» WORK INSTRUCTION
For the data below, report the number of lines that contain the string "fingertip" and nothing else.

» EXCERPTED DATA

···

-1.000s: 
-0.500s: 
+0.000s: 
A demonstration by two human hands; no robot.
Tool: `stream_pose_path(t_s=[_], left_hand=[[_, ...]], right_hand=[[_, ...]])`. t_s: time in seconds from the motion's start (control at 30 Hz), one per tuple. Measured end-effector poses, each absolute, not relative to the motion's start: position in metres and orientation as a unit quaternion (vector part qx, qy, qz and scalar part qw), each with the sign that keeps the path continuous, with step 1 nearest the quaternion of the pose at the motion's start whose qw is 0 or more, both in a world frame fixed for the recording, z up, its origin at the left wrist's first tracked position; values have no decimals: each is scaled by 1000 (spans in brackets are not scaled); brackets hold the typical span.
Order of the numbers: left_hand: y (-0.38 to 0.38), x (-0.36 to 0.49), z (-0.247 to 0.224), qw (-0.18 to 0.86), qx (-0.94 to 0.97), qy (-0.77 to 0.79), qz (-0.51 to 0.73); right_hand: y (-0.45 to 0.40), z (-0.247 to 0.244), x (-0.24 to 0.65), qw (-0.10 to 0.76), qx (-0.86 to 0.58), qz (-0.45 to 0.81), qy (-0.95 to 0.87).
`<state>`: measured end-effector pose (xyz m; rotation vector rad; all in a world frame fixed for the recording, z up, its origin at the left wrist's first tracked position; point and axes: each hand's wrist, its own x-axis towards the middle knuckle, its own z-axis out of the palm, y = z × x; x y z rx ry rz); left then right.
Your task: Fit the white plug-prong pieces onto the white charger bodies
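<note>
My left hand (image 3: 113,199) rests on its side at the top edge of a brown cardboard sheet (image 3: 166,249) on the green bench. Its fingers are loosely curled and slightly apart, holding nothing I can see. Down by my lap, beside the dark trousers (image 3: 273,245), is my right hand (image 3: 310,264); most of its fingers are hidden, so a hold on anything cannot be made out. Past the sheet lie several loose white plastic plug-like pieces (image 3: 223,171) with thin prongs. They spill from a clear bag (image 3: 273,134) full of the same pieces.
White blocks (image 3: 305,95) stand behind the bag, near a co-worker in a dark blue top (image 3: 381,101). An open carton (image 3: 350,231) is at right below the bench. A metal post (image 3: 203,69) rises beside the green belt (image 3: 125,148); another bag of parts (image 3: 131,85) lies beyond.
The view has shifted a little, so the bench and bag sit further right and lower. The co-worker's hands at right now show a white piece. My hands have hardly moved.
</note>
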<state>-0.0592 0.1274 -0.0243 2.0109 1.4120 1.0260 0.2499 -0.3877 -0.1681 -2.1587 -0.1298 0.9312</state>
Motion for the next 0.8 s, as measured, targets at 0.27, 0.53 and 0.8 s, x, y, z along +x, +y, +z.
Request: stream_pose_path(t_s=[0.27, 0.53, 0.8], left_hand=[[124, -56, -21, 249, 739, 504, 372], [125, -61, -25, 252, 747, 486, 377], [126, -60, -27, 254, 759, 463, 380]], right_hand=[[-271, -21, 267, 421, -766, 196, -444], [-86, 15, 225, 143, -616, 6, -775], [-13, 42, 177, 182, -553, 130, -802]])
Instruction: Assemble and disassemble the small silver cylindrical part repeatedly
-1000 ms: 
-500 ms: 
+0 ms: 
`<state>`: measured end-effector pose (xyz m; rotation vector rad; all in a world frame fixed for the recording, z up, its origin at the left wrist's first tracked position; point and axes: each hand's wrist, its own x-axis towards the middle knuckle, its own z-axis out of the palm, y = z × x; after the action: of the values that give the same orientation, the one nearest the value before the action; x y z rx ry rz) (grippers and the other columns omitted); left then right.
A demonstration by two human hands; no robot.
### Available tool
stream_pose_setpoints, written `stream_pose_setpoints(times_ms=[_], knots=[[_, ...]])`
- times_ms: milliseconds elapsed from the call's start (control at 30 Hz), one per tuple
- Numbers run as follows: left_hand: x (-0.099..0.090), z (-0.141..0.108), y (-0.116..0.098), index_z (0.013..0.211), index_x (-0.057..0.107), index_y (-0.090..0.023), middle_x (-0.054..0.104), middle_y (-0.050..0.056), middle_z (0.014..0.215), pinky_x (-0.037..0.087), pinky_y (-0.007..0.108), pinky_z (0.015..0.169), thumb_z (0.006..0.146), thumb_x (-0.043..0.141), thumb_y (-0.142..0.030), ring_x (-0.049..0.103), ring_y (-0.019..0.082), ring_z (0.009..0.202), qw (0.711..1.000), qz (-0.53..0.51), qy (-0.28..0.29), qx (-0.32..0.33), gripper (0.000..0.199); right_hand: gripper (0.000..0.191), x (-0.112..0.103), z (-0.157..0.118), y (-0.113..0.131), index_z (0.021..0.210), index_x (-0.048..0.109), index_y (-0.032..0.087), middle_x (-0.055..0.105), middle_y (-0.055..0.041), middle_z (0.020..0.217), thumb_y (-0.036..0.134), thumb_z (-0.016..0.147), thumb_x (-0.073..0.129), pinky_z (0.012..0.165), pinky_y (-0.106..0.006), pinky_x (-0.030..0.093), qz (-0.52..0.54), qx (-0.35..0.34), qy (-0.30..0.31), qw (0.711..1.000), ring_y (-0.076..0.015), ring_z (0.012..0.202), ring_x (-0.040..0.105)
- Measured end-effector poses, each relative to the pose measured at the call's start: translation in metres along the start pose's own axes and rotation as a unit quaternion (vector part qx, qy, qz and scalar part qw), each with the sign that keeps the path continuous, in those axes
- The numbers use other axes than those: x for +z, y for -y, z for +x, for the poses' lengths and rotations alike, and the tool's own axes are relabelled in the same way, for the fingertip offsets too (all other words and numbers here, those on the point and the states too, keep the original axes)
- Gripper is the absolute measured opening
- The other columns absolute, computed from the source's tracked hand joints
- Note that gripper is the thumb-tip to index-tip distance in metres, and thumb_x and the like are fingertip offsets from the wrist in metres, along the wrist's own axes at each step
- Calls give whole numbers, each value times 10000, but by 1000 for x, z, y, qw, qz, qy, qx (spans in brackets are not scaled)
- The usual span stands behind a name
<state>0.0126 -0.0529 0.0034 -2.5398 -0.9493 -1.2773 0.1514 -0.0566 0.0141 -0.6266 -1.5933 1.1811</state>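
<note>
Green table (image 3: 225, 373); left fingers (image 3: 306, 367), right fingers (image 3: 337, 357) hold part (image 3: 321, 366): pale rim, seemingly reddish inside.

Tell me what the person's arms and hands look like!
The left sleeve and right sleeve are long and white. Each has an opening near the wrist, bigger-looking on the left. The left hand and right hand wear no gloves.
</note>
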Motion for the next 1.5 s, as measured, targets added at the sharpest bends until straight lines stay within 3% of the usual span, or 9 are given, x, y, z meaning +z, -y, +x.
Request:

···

» TASK RESULT
2